§ **What to do**:
The lines to copy are those holding the string "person" in the entries below.
--- Records for this task Enclosed Below ---
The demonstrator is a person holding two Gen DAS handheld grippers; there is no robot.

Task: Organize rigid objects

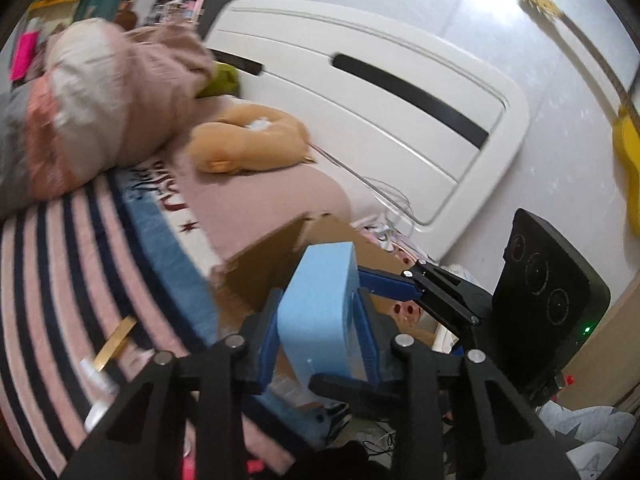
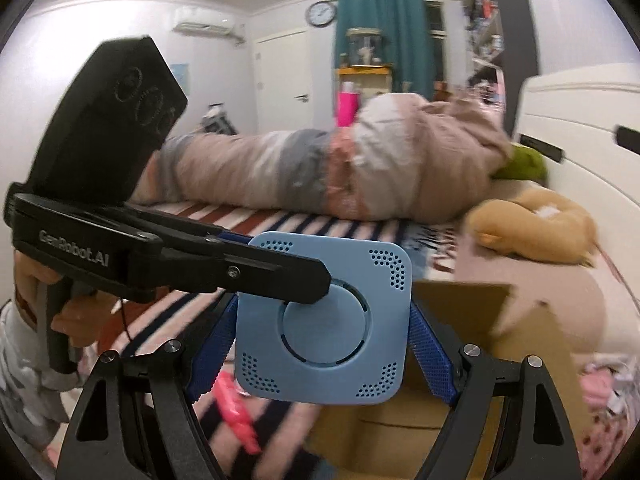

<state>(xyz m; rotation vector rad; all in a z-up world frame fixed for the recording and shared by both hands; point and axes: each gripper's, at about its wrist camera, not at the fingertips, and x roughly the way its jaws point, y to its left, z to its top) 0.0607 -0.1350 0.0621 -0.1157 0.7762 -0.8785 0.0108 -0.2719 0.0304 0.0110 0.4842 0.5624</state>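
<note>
The left gripper (image 1: 320,316) had its jaws closed on the thin edges of the blue device (image 1: 320,300), held upright above the cardboard box (image 1: 260,268) near the bed (image 1: 248,196). The right gripper (image 2: 322,332) clamped the device's (image 2: 324,320) left and right sides, its broad vented face turned toward the right camera.

The light-blue square device (image 2: 324,320) has rounded corners, perforated corner vents and a round centre disc. It stands upright, held off the bed, above the cardboard box (image 2: 532,344).
</note>
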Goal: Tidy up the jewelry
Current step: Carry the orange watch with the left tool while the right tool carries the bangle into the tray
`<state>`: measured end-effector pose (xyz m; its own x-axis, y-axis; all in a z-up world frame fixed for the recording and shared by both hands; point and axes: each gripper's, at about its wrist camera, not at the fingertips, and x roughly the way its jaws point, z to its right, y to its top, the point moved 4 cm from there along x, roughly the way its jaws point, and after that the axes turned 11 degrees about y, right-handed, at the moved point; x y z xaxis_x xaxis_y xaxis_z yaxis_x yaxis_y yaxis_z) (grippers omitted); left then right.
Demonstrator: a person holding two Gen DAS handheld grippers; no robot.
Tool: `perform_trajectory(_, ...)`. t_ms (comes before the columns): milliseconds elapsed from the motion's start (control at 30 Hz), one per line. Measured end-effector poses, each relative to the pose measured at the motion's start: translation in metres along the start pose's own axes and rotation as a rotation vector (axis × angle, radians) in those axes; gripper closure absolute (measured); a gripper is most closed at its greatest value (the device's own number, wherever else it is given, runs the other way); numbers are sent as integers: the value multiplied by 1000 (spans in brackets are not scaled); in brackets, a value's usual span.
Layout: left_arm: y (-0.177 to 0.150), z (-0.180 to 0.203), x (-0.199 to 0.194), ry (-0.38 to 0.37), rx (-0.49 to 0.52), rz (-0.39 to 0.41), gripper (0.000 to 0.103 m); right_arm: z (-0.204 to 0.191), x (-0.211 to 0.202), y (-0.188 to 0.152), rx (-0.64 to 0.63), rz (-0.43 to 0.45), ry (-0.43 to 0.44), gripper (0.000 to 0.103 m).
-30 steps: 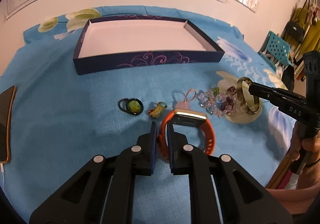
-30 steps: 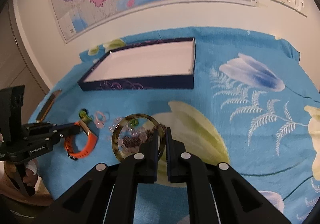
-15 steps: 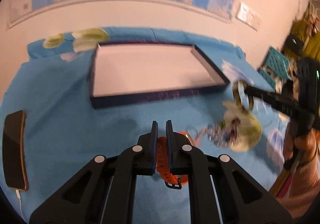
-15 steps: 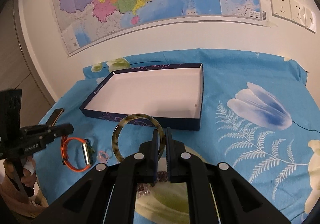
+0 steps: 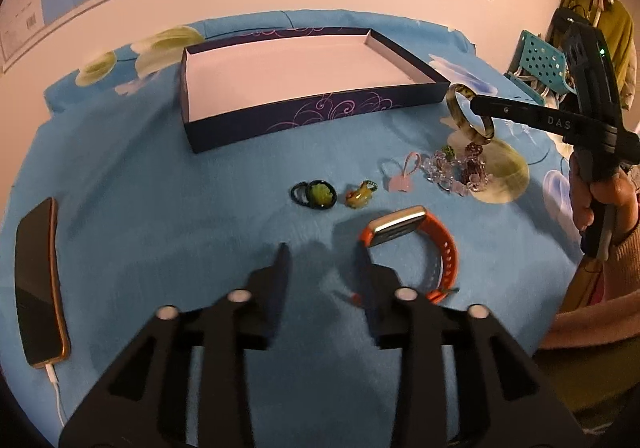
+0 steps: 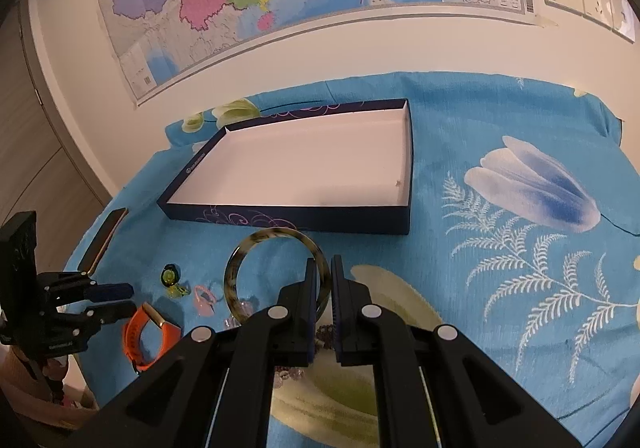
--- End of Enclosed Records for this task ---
§ **Exercise response**:
The demonstrator is a person holding two Gen DAS handheld grippers; there is no robot.
Demonstrator: a person holding two Gen DAS handheld grippers; no robot.

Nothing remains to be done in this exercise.